Sir Charles Dundas, the departing Governor of the Bahamas, who has now been named Governor of Uganda, British African protectorate, planned to slip away from Nassau this week before the Wind sors should arrive. London dispatches said that Sir Bede Clifford, who from 1932 to 1937 was a successful and popular Governor of the Bahamas, is about to be sent back to Nassau, reportedly to assist the Duke with his work as Governor.

Frantic was the rush of U. S. summer trippers hoping to glimpse the Windsors in the Bahamas. The cruise ship Acadia cleared from Manhattan for Nassau with 40% more passengers than she ever carried before. To Bermuda went the President Roosevelt, with reporters and cameramen celebrating in the bar.

The Excalibur prepared to make an unscheduled stop Aug. 8 in Bermuda, and the Duke & Duchess said they would debark there although there were reports that Her Grace would go on to Manhattan to visit a plastic surgeon (see p. 30).

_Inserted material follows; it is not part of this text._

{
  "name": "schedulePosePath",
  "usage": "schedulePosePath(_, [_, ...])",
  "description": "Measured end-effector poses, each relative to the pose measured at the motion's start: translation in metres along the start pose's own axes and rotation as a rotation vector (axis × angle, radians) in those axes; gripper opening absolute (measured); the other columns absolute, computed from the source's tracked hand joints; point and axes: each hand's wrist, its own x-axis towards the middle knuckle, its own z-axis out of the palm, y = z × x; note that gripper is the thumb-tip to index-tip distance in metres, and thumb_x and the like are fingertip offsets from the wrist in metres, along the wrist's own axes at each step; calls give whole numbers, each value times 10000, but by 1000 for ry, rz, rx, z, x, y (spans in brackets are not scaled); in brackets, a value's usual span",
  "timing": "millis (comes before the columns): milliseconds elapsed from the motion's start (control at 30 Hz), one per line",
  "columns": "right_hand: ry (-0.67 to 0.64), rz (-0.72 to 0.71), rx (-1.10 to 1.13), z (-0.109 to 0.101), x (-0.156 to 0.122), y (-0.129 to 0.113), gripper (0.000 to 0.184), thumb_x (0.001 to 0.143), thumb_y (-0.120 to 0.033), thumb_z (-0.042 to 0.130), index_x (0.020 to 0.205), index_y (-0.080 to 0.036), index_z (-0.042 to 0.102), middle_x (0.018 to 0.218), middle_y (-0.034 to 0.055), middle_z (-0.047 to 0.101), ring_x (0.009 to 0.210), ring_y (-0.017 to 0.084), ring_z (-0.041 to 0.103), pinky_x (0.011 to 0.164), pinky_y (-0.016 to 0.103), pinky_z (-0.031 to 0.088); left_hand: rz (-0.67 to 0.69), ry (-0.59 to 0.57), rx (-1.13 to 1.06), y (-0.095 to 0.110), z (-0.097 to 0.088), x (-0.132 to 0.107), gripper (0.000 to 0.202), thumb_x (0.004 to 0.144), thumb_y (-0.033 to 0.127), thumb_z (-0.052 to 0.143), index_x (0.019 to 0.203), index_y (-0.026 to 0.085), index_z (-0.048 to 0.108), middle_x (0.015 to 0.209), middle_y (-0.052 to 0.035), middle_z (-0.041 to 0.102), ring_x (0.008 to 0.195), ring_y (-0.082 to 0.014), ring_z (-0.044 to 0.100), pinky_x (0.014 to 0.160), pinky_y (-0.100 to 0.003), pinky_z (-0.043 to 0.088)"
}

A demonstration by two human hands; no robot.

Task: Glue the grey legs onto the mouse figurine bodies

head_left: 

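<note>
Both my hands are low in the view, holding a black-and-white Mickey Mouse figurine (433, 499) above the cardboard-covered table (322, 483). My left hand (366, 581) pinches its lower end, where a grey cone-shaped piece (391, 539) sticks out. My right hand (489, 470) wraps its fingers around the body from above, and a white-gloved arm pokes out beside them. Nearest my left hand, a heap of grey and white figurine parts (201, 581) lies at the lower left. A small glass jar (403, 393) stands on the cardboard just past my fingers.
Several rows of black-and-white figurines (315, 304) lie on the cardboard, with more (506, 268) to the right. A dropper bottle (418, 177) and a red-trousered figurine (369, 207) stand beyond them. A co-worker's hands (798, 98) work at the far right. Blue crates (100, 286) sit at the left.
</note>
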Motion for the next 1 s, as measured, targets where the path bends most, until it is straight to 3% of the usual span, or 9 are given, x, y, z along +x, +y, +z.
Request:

How long they will stay in Bermuda the Windsors said was "indefinite." The New York Sun said the $1,000,000 Astor yacht Nourmahal might take them to Nassau. The British liner Britannic took 15 more pieces of Windsor luggage to Manhattan last week, whence they will be shipped to Nassau, but the Duke was said to have had to abandon in France the bulk of his official luggage, trunkfuls of uniforms and cases of stars and orders.